Guess what I just found out? Father's Day. That's today. Dad's already left for work. Oops. The point of Father's Day is to appreciate the dad you've got, but how many of us still have their fathers, or mothers even? Let me tell you a story...
My sister is my mother and my father is a man-whore. Sounds kind of like a riddle, huh? No, no, no, I'm not talking about my parents right now, I love them to death. This is a nice way of describing my birth parents. The rest of the story isn't anybody else's business, so consider this what you'd read on the back of my tell-all book.
You got both of your real parents? Great! You still got your real mother or father? Still good. My parents right now may not be my biological parents, but they're the best thing that's ever happened to me. My sister is just that, a sister, a friend. I love her, but I don't know if I could've accepted her as my mother. I know she worrys about me, too, and I'm glad one of them still cares about me.
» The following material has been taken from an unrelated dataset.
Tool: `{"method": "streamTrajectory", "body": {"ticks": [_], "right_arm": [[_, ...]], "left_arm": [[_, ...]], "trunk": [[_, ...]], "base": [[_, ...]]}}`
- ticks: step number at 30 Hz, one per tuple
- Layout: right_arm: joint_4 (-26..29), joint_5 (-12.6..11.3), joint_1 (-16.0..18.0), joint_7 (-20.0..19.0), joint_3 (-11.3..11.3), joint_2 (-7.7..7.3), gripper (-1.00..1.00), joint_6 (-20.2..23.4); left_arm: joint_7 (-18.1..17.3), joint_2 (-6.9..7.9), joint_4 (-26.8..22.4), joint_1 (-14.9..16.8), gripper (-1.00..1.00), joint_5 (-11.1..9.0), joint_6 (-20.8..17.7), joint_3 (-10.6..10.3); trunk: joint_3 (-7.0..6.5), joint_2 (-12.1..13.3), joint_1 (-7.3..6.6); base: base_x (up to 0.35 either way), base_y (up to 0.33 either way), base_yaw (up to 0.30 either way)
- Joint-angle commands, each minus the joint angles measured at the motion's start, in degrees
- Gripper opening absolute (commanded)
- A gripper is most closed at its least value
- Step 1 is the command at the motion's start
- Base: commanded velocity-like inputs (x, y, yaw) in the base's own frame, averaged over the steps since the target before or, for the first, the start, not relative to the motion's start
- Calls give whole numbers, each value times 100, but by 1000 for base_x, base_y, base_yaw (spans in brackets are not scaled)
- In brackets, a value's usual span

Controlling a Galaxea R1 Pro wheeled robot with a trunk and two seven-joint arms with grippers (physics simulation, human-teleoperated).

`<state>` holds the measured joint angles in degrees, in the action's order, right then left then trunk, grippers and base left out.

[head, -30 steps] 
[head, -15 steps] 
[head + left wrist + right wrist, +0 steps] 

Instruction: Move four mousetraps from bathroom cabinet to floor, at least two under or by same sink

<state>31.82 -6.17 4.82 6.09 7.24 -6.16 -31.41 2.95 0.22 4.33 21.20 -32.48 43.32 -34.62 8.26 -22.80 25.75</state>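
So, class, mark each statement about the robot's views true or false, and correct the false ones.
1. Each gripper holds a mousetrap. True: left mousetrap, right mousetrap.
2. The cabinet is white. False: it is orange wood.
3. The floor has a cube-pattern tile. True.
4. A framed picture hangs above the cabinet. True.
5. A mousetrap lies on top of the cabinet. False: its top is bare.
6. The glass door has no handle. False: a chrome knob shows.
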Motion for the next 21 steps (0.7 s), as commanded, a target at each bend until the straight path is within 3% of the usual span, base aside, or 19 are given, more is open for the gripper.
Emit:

I've never met my biological father. Honestly, you know what he is to me? A jackass. I talked to my sister about him one time, and she asked why I hated him and not her. I'd never really thought about it before then. I said then that it was because he left and she didn't. I don't know, that may actually be why I don't care for him. I do intend to meet him someday, though, and find out for myself. Heck, if I look at it all from the right angle, I've pieced my family together through friends and half-relatives. But hey, they love me, and I'm perfectly happy with that. Thanks for being there for me, guys, love you all! :)
This goes out to all my family: Mom, Dad, Kim, Christy, Summer, Brianna, Tyler, Chris (who gave me the inspiration for this; I know how you feel, and hope you can get on better terms with it someday), Mr. C, and Alex.